已经有将近一个时辰了。

她摆好菜,对着顾宴淮道:“夫君,先陪我吃饭吧。”

他顿住一下,乖乖的放下笔站了起来,皮肉几乎是黏在了搓衣板上,起身时像被撕开一般的疼。

他在原地站了一会,默默把裤腿放下来,不想让宁芝芝看到肿胀的膝盖,故作镇定的走过去坐好。

宁芝芝帮他盛饭,双手递了过去。

细嫩的手心上,隐隐还有些发红。

他怔了怔神,愣愣的接过。

回忆起白日里,她见他隐忍的难受,体贴温柔的用这双手解了毒,顾宴淮心里百感交集。

感动,愧疚,还有些后悔。

早知道是这样的结果,早早坦白,还能吃口肉,何必受这样的折磨呢!

宁芝芝倒没什么,已经感觉不到疼痛了。她夹了口菜递过去,温声道:“吃吧,多吃点,你今天晚上不会好过的。
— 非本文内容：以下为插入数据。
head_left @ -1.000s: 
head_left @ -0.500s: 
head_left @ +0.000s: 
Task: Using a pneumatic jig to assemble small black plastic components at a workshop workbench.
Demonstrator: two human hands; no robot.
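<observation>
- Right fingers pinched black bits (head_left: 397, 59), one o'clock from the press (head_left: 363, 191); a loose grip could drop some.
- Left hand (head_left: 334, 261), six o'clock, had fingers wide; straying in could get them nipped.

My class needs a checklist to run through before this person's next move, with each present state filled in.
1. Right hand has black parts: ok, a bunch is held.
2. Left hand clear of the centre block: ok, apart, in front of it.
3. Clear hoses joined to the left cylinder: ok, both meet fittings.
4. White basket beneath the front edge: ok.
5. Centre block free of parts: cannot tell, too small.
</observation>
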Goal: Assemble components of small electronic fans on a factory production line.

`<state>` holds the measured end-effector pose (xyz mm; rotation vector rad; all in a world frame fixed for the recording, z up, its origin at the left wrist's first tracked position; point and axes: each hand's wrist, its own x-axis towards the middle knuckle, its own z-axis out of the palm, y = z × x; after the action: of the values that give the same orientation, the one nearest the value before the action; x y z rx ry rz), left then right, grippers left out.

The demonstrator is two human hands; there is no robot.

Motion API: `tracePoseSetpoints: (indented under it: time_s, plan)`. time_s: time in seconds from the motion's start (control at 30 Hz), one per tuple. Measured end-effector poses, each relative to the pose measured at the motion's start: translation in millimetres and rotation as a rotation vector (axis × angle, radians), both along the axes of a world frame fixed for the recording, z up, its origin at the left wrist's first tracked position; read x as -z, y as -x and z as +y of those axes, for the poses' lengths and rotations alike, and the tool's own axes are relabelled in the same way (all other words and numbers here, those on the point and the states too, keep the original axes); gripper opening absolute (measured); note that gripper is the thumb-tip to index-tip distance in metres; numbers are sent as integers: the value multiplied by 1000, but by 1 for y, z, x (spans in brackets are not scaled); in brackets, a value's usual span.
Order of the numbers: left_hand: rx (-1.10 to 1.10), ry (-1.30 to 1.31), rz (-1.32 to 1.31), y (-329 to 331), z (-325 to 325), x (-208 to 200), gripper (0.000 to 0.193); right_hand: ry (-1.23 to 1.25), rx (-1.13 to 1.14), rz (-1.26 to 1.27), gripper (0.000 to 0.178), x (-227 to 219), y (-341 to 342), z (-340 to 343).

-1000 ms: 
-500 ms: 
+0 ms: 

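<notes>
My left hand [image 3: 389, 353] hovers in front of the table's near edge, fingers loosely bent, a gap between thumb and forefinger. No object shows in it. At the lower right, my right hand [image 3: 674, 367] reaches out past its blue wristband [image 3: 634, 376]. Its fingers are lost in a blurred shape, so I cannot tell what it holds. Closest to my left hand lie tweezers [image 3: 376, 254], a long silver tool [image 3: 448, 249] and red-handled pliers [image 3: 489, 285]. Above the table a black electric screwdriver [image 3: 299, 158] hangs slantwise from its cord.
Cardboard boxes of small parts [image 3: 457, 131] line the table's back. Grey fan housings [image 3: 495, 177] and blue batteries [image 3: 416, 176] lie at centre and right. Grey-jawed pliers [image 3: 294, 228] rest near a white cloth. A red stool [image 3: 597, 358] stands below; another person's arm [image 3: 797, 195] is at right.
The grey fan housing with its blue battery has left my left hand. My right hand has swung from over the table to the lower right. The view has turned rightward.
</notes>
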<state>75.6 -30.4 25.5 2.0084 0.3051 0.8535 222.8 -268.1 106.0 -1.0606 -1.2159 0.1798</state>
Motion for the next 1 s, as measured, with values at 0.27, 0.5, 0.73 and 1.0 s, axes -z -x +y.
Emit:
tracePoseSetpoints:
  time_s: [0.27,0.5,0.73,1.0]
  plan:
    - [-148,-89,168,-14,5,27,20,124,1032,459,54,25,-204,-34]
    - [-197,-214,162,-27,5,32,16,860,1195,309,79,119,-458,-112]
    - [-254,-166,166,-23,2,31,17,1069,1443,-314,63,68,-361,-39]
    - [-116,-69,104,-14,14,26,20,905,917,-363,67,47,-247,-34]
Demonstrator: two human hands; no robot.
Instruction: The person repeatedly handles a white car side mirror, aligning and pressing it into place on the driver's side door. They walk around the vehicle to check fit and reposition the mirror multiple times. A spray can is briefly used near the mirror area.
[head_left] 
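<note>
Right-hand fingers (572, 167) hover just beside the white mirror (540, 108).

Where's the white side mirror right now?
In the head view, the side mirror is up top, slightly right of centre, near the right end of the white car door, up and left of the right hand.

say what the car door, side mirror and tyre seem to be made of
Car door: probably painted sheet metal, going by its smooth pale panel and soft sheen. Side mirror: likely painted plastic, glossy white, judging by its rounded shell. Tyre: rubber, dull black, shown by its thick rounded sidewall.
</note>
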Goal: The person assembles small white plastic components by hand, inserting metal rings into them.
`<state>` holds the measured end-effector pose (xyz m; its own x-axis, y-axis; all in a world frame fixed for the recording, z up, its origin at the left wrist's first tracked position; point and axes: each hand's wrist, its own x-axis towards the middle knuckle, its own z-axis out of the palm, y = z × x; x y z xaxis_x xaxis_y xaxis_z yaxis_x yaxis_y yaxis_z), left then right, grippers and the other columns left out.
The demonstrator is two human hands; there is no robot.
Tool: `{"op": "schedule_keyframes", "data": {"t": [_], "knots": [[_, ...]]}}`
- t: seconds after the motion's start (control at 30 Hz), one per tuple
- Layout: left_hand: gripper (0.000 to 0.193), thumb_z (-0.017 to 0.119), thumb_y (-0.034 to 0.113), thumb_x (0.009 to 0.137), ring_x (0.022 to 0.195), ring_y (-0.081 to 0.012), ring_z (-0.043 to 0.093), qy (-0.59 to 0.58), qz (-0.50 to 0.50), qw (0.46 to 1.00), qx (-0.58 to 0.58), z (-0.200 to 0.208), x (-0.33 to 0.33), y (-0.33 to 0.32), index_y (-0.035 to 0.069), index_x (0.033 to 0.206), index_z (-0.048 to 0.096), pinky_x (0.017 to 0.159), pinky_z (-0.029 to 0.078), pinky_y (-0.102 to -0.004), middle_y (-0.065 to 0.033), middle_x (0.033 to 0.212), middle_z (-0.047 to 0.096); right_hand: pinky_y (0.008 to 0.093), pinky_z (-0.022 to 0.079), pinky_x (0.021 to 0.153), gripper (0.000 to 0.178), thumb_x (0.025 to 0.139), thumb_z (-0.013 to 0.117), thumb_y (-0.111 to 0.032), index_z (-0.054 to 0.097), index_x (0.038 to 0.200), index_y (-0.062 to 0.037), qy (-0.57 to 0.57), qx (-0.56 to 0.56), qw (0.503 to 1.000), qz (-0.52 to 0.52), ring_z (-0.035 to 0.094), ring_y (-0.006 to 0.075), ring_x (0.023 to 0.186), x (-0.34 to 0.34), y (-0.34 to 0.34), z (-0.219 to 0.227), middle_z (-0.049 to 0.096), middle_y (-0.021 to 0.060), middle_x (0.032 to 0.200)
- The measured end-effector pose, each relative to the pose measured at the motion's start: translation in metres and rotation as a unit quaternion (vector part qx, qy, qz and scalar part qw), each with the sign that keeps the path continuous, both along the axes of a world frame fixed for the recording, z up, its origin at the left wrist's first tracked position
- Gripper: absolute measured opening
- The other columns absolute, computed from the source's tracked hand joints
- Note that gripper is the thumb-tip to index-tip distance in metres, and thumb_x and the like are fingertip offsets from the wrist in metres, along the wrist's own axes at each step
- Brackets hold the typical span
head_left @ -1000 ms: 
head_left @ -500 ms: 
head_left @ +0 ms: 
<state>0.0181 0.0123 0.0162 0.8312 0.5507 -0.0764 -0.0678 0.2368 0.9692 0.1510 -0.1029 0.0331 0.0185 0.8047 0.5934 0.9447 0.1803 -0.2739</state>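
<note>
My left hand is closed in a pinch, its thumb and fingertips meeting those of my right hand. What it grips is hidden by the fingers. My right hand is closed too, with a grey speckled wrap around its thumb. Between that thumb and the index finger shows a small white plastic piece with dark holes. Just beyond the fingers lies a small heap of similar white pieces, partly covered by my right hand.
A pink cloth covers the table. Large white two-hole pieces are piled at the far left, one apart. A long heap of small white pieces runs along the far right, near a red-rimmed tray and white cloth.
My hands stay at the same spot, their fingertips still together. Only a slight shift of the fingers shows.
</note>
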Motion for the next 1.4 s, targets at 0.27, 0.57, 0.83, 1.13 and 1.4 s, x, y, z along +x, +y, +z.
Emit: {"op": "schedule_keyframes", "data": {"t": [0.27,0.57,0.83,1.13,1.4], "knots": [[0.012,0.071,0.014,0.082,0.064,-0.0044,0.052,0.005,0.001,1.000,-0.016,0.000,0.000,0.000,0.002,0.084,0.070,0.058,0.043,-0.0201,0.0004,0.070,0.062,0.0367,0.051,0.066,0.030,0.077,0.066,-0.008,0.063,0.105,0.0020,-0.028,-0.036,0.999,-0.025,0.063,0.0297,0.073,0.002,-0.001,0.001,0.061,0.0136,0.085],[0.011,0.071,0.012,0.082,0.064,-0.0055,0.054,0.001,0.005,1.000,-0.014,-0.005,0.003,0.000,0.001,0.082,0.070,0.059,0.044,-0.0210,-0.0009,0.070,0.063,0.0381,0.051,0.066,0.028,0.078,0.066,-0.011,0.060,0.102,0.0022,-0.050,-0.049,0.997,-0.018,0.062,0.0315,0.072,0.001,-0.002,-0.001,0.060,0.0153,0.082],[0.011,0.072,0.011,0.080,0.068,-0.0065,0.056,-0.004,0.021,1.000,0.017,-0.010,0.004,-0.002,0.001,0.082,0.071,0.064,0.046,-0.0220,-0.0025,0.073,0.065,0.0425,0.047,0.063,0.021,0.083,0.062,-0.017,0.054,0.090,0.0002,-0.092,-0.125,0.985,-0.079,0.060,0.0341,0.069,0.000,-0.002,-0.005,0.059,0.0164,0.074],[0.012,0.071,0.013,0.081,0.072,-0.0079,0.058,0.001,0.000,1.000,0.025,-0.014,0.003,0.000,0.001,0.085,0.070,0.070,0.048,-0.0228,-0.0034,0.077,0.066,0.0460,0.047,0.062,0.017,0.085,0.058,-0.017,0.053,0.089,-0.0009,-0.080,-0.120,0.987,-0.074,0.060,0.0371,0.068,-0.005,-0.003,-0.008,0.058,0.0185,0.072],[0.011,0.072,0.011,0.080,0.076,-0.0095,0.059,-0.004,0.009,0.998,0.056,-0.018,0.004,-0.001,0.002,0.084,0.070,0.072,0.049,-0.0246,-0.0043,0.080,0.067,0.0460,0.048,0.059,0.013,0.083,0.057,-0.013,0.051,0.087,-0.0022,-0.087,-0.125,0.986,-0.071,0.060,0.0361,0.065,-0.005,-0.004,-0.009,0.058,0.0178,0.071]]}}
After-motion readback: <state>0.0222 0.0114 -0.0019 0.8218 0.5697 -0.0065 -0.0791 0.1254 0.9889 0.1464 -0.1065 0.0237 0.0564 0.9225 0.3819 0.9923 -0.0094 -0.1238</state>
”

顾宴淮:“……”

跪着背书只是前奏,后面具体她想做什么,顾宴淮也不知道。

不过想想前两次近乎致命的惩罚,他从心了,低下冷淡的脸庞,一点点的把饭菜都吃进去。

吃饱之后,糖炒栗子也送了过来。

宁芝芝坐在书桌前吃栗子,顾宴淮继续跪在小矮桌前背写经文,彼此和谐的互不打扰。

那一本经文,诵读的话都要读上大半天,更何况默写,就算是用上一夜的时间,也写不完。